Relocaliser l’économie et participer à la sauvegarde de la langue basque, l’euskara, toujours menacée de disparition : tels sont les deux objectifs que se sont fixés dès leur première réunion, le 15 juin 2011, les bénévoles de l’association Euskal Moneta – Monnaie locale du Pays Basque.
La dizaine de militants écologistes et de défenseurs de la langue basque présents avaient pour la plupart entendu parler pour la première fois des monnaies locales complémentaires (MLC) peu de temps auparavant, grâce à des militants de l’Abeille, la MLC de Villeneuve-sur-Lot, lors du contre-sommet de Cancon, en décembre 2010, et d’une conférence donnée à Espelette peu après.

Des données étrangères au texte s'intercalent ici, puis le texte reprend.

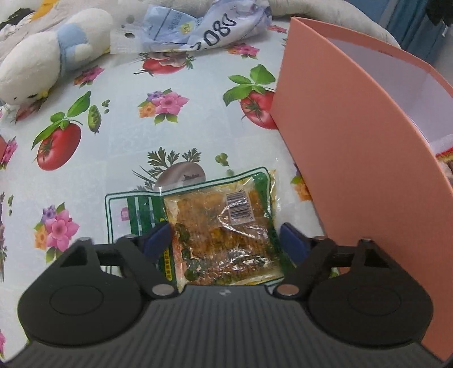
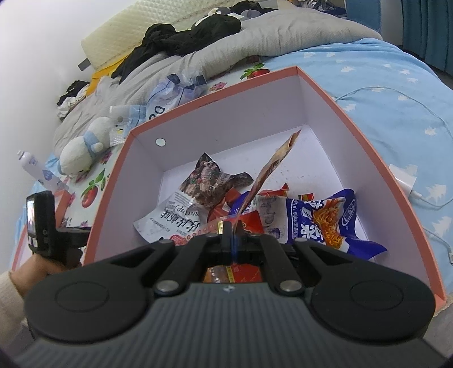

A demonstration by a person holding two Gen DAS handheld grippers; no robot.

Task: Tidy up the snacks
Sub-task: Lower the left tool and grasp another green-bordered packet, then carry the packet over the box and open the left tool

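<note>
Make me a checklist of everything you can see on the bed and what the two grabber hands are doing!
Surface: tablecloth printed with tomatoes and flowers, spread over a bed.
Job's things: green-edged snack packet lying flat on the cloth beside the pink box; several snack bags already inside, including a blue noodle bag.
Clutter: white plush toy, crumpled blue plastic bag, white bottle.
Grippers: left gripper open, fingers either side of the packet; right gripper shut on a red snack wrapper over the box.
Cables: white charger and cable on the blue sheet.
Surroundings: grey blanket, black clothes, white wall.
</note>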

L’association Euskal Moneta a commencé ses travaux en septembre 2011, et l’eusko a été mis en circulation après un an et demi d’un travail préparatoire intense le 31 janvier 2013 sur l’ensemble du Pays Basque nord, c’est-à-dire le Pays Basque de France, de Hendaye à Mauléon en passant par Bayonne et Saint-Palais. Au lancement, l’Eusko comptait 800 utilisateurs et 192 prestataires (commerces, entreprises et associations) dans le réseau, mais ces chiffres ont ensuite rapidement augmenté.

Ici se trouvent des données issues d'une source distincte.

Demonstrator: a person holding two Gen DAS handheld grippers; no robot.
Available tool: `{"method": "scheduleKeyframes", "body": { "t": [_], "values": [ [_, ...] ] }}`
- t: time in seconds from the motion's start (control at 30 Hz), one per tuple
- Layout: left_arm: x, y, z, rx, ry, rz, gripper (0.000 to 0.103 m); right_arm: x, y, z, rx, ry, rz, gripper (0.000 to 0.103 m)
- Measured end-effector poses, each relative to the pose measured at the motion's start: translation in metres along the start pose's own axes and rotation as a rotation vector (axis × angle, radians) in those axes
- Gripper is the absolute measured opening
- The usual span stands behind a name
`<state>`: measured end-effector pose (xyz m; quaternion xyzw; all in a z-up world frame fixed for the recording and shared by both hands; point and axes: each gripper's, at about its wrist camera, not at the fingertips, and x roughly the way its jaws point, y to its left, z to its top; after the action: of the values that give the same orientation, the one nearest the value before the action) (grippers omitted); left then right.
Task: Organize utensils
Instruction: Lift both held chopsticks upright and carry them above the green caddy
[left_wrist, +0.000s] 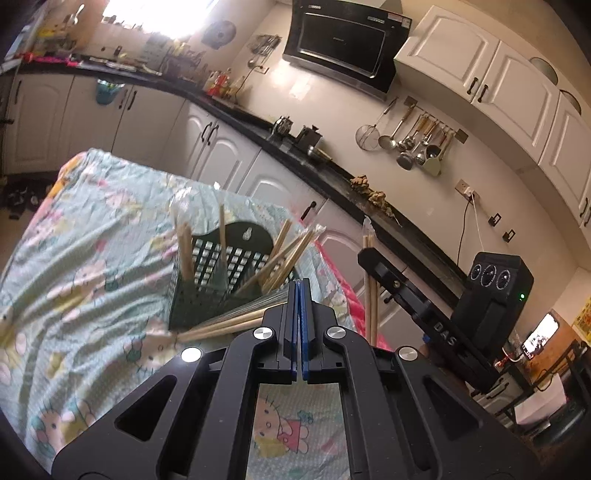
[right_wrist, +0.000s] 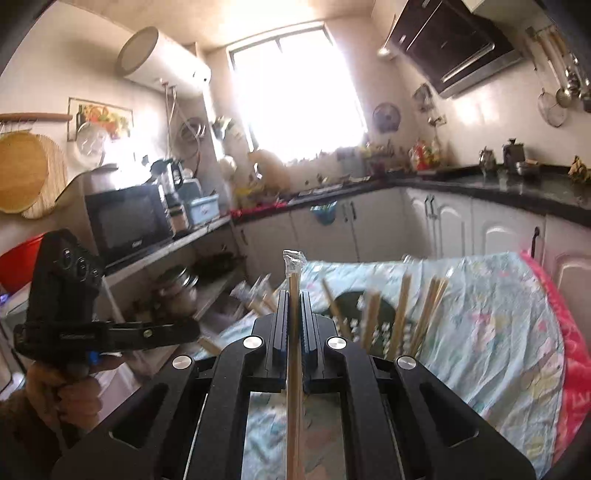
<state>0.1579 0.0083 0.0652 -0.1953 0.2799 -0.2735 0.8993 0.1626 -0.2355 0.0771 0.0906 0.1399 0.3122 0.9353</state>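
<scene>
Right claw (right_wrist: 294, 325) is clamped on wrapped chopsticks (right_wrist: 294, 295), carry step; left claw (left_wrist: 300, 295) closed, empty. Next, probably: drop them upright in the holder (left_wrist: 207, 295) just left, on the cloth (left_wrist: 92, 240).

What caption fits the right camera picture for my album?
Right gripper holding wrapped chopsticks upright beside the chopstick basket.

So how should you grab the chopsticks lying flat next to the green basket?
Probably near the middle of the loose chopsticks, coming down from above with the fingers across them. They lie flat on the cloth beside the basket, so only the long thin sides are free to pinch.
</scene>
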Motion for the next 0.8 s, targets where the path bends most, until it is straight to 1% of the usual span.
{"method": "scheduleKeyframes", "body": {
  "t": [0.1, 0.23, 0.4, 0.67, 0.8],
  "values": [
    [-0.003, -0.007, 0.011, 0.017, -0.012, -0.006, 0.0, 0.001, -0.003, 0.012, -0.019, -0.05, -0.018, 0.006],
    [-0.007, -0.013, 0.027, 0.035, -0.032, -0.013, 0.0, 0.004, -0.005, 0.033, -0.049, -0.137, -0.042, 0.006],
    [-0.009, -0.021, 0.045, 0.05, -0.051, -0.021, 0.0, 0.014, -0.011, 0.054, -0.073, -0.215, -0.074, 0.006],
    [-0.011, -0.035, 0.078, 0.085, -0.082, -0.037, 0.0, 0.037, -0.02, 0.076, -0.122, -0.284, -0.16, 0.006],
    [-0.012, -0.04, 0.095, 0.104, -0.108, -0.025, 0.0, 0.05, -0.027, 0.078, -0.144, -0.31, -0.209, 0.006]
  ]
}}
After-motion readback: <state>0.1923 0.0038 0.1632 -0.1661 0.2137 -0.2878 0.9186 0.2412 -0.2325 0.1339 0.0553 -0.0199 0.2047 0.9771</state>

Ce lancement réussi a été le résultat d’un travail minutieux de préparation mené par un groupe moteur d’une douzaine de personnes qui ont réalisé un important effort d’auto-formation, de réflexion, et trois voyages d’études : rencontres nationales des MLC à Villeneuve-sur-Lot en octobre 2011, visite au Sol Violette de Toulouse en décembre 2011, puis au chiemgauer, la plus importante MLC d’Europe, en Bavière, en janvier 2012.
Pour « socialiser » le projet, Euskal Moneta a réuni dès l’automne 2011 à une première présentation une vingtaine d’associations et mouvements écologistes, sociaux et de la langue basque, représentant des milliers de membres, qui ont ensuite suivi son évolution.
Puis une vingtaine de réunions d’information ont été organisées sur tout le Pays Basque pour présenter l’avant-projet à des centaines de personnes et l’amender en fonction des retours des habitants, commerçants, chefs d’entreprises, militants associatifs, etc. C’est à la suite de ces échanges qu’a par exemple été décidé de lancer l’eusko sans fonte, car ce « taux d’intérêt négatif », malgré son fort intérêt pédagogique en termes d’éducation à d’autres façons de penser l’économie, était clairement un frein à l’appropriation du projet par les personnes que nous rencontrions.
Parallèlement, une campagne participative a été lancée pour choisir le nom de la monnaie, sur le thème : « C’est votre monnaie, à vous de choisir son nom ». Cette démarche démocratique a mobilisé un grand nombre de personnes et attiré l’attention des journalistes. Quelque 380 noms différents ont été proposés spontanément, puis un jury en a retenu sept, et les quelque 2 000 personnes participant au vote ont choisi Eusko. Eusko est un adjectif qui signifie « basque » en euskara.
Enfin, dans les derniers mois, un appel aux bonnes volontés a mobilisé une quarantaine de nouveaux bénévoles qui, organisés en commissions, ont assuré la conception et l’impression des coupons-billets de 1, 2, 5, 10 et 20 eusko, mis en place la logistique et notamment le système de distribution et de suivi sécurisé de la monnaie, préparé les outils informatiques nécessaires, les documents de communication pour les particuliers et les entreprises, la traduction pour que tous nos outils soient bilingues, le recrutement de futurs utilisateurs et prestataires, etc.
S’il a été à l’origine adopté principalement par des militants, l’eusko a en quelques mois largement dépassé ce premier cercle indispensable. Les 126 500 eusko imprimés et prévus pour tenir deux ans sont partis en trois mois, et 350 000 ont dû être réimprimés en urgence.
Aujourd’hui, plus de 500 000 eusko sont en circulation, entre plus de 3 000 adhérents particuliers, plus de 500 commerces et entreprises, et plus de 150 associations.